Infographics and Data Visualization (Week 2)

For week two of the course, we’ve been asked to take a look at this interactive graphic from the New York Times, which compares the different words that Democrats and Republicans speakers used during their respective conventions.

Overall, I thought that the graphic was pretty good but there were a few things that I might consider redesigning. The first problem I noticed was that, when you click on the word bubbles, the political quotes below the chart change based on your selection. Unfortunately, most of this interactivity occurs “below the fold” or off-screen so you don’t necessaryily see it right away. I would need to be presented with more cues to know that this was going on. It seems like tightening up the top part of the chart and shrinking some of the ad space or menu heights might help here.

It also took me awhile to figure out that you could type in your own words and add them to the graphic. This feature is pretty cool but I don’t think it is necessarily obvious to first time visitors. I liked how the new word bubbles kind of migrated around to find a spot in the crowd but they sometimes got stuck in the middle of the pack if the words around them were too big.

The bubble sizes are difficult to interpret directly but I don’t think that is necessary for this graphic. I do have a problem with the way the bubbles indicate the % of word usage by political party. I would expect either a pie chart with the % in a slice or maybe a color difference along a spectrum (blue to red).
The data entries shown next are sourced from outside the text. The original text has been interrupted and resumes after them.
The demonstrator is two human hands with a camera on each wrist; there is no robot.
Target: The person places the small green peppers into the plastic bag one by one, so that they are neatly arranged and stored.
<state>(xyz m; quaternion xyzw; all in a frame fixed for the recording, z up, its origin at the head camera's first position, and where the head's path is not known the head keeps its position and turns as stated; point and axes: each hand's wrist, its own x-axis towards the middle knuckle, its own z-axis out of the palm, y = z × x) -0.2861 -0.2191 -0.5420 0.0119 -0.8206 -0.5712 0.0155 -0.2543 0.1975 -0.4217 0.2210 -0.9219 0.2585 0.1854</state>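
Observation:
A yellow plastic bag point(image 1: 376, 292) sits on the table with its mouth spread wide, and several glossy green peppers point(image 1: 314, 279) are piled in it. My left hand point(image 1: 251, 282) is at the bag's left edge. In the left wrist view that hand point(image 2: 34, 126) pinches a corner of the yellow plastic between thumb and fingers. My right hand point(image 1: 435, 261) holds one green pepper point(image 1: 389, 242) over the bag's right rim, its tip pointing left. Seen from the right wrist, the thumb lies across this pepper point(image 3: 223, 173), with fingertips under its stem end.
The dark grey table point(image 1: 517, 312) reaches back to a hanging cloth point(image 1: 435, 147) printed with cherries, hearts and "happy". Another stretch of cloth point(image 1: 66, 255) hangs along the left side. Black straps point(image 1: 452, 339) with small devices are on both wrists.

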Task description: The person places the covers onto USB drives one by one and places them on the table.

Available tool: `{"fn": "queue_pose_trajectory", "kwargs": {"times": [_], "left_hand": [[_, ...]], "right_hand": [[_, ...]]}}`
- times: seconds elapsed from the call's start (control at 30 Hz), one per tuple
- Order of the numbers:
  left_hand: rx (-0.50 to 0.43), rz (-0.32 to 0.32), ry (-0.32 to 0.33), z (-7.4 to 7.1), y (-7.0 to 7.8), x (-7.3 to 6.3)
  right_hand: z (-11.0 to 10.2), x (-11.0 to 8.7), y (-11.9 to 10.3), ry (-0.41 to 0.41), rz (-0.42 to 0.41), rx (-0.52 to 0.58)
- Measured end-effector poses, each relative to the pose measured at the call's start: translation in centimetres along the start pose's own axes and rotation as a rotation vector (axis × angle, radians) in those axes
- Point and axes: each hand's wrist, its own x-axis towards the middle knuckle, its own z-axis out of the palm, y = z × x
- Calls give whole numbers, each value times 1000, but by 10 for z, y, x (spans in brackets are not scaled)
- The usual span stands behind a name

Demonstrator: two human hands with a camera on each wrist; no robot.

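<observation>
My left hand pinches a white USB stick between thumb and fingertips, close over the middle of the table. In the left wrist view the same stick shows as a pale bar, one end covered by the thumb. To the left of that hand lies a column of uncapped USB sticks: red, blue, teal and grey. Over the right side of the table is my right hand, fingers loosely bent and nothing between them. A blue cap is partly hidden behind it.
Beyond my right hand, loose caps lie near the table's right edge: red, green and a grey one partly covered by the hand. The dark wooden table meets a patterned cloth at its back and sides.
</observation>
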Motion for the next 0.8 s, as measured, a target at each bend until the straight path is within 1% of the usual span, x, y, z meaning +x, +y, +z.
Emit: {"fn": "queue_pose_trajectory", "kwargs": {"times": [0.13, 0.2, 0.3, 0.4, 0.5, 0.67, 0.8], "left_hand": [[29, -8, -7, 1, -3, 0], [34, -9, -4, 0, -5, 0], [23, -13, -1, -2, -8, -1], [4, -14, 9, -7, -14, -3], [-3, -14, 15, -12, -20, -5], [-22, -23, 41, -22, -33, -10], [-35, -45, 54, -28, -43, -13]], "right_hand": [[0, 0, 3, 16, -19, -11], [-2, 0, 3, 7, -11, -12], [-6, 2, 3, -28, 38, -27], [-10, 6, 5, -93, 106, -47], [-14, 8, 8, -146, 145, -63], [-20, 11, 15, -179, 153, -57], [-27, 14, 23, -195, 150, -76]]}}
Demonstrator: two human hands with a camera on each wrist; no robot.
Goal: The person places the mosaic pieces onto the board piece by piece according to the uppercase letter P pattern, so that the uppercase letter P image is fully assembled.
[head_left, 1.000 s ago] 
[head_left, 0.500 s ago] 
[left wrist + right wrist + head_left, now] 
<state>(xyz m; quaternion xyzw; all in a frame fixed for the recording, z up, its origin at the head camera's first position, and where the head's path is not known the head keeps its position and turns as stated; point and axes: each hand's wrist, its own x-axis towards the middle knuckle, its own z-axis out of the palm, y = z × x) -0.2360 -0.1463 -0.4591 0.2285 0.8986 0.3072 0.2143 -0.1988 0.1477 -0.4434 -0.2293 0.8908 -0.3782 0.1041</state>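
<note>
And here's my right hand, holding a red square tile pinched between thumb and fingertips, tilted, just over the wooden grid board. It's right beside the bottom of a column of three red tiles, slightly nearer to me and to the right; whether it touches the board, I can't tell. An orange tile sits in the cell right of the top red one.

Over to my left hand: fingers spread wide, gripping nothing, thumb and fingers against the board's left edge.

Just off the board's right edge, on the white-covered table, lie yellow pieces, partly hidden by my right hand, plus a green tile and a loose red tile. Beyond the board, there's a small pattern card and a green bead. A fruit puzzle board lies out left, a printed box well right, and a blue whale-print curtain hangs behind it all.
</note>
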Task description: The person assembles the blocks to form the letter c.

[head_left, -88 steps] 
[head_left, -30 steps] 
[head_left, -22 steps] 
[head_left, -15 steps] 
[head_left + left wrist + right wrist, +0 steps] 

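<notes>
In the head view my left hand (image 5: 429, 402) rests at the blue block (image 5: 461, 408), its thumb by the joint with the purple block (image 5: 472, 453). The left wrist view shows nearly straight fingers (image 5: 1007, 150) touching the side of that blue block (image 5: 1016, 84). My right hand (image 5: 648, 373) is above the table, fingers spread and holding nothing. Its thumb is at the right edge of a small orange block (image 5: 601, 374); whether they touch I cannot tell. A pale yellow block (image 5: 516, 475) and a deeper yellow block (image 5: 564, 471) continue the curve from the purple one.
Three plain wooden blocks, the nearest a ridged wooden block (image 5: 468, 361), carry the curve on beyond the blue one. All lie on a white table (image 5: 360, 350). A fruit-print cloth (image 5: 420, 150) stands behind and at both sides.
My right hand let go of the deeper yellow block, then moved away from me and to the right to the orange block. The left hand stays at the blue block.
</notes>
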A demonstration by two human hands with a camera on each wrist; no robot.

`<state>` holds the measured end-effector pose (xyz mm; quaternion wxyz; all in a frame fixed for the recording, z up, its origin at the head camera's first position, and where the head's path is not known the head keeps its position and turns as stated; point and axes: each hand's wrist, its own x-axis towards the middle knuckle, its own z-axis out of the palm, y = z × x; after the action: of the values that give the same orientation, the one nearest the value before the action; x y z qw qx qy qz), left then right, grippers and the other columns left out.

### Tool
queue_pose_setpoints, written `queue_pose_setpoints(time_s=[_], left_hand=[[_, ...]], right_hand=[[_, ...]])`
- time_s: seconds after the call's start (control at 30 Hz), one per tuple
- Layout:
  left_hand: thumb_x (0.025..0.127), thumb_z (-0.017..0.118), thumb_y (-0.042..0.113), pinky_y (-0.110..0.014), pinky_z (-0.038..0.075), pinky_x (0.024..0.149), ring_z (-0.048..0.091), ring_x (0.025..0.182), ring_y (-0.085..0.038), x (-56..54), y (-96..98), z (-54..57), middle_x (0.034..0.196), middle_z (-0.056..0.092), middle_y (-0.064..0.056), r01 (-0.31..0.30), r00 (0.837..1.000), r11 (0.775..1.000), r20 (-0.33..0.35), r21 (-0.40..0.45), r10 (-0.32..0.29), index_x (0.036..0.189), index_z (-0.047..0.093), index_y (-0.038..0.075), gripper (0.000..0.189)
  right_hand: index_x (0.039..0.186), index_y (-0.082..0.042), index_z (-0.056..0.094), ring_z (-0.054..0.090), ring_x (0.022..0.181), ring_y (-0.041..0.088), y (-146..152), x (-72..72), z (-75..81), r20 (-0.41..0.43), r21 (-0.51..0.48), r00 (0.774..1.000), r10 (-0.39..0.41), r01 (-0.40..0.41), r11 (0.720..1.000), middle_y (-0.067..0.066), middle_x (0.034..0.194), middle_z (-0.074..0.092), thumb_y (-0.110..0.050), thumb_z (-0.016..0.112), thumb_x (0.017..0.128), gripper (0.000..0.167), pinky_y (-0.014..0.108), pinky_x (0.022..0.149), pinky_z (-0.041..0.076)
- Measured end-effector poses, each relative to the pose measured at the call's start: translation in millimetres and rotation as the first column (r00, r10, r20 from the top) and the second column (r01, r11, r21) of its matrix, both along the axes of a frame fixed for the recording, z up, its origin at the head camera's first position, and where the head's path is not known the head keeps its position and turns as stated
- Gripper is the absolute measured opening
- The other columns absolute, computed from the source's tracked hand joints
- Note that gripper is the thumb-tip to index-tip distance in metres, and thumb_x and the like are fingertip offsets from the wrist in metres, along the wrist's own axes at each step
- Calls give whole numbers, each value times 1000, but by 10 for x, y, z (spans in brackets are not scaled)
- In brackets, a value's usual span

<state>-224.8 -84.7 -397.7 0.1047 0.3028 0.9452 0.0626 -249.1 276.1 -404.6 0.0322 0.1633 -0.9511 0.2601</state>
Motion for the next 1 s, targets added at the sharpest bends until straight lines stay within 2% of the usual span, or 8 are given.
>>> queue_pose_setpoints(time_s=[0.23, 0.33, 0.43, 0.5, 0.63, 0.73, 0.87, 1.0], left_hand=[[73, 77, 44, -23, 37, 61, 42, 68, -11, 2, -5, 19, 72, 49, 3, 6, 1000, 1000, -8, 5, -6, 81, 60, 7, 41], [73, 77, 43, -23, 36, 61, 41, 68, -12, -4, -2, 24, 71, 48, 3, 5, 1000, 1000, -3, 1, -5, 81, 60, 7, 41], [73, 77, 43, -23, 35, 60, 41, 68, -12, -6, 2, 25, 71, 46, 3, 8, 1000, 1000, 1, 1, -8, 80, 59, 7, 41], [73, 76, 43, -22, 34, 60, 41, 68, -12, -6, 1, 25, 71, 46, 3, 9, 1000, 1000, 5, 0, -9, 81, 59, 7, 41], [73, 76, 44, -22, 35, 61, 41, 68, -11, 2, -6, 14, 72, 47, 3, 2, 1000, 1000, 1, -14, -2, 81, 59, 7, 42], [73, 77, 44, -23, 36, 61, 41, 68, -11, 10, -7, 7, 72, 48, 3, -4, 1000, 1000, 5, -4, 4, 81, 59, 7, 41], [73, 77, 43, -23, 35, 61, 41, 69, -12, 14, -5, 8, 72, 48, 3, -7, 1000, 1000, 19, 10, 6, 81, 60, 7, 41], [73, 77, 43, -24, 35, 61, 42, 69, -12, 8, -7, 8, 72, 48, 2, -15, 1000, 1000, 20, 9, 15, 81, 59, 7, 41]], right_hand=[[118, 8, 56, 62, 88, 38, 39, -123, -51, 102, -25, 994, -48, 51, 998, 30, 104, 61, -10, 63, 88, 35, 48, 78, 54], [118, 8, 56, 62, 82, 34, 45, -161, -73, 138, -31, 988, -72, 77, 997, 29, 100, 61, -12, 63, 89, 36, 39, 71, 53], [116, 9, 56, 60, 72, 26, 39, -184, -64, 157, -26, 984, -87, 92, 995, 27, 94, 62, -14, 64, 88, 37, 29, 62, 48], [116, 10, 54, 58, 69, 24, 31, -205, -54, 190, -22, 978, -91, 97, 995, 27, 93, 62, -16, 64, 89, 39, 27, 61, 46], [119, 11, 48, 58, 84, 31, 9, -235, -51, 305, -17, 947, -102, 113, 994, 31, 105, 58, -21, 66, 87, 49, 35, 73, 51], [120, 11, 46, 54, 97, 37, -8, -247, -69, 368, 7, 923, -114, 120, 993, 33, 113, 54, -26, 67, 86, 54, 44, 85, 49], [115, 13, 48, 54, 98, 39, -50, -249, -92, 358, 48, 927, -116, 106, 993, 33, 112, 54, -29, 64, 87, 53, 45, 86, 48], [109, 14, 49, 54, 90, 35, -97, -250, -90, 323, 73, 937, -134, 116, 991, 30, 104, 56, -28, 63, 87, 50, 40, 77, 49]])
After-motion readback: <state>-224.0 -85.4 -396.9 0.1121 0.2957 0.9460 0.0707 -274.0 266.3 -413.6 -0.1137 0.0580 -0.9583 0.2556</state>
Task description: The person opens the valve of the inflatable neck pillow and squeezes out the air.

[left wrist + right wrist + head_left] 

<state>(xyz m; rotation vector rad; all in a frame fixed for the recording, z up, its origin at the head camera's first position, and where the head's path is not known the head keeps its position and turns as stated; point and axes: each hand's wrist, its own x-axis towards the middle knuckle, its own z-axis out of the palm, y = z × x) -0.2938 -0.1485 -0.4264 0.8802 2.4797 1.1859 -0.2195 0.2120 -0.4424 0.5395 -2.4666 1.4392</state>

My first redesign attempt:

Although this “sketch” is not interactive, you can kind of see where I was headed. The first issue I tackled was trying to make it more obvious that the individual words or phrases could be shown in context. I did this by moving the quotes up from the bottom and placing them in cartoon speech bubbles along the sides of the graphic. The directional arrow for each speech bubble points to the word being examined and also indicates a slider that can be moved up and down from word to word. The speech bubbles could expand to include multiple quotes or maybe there could be some other form of gallery navigation within the bubble itself.

The individual words are displayed in a standard bar chart that clearly shows the word itself but doesn’t play with the font size at all. I let all comparisons between the words be shown using the red and blue bars, with relative usage rates treated by the length of the bars. This allows direct comparison of usage rates between the two parties as well as relative comparison between words.

I imagined that typing a word or phrase in the box would add that word or phrase to the top of the “stack” of bar charts, moving the rest of the words down one slot. This way the user could add as many words as they want and scroll down the length of the chart to look at their entire list and make comparisons.

Despite these adjustments, it’s still hard to see how the average user would pull a compelling narrative out of this  presentation without some assistance. To me, the story of this graphic is about the language that the different parties use to craft their messages. The use of certain words over others reflects each party’s priorities and their understanding of the intended audience.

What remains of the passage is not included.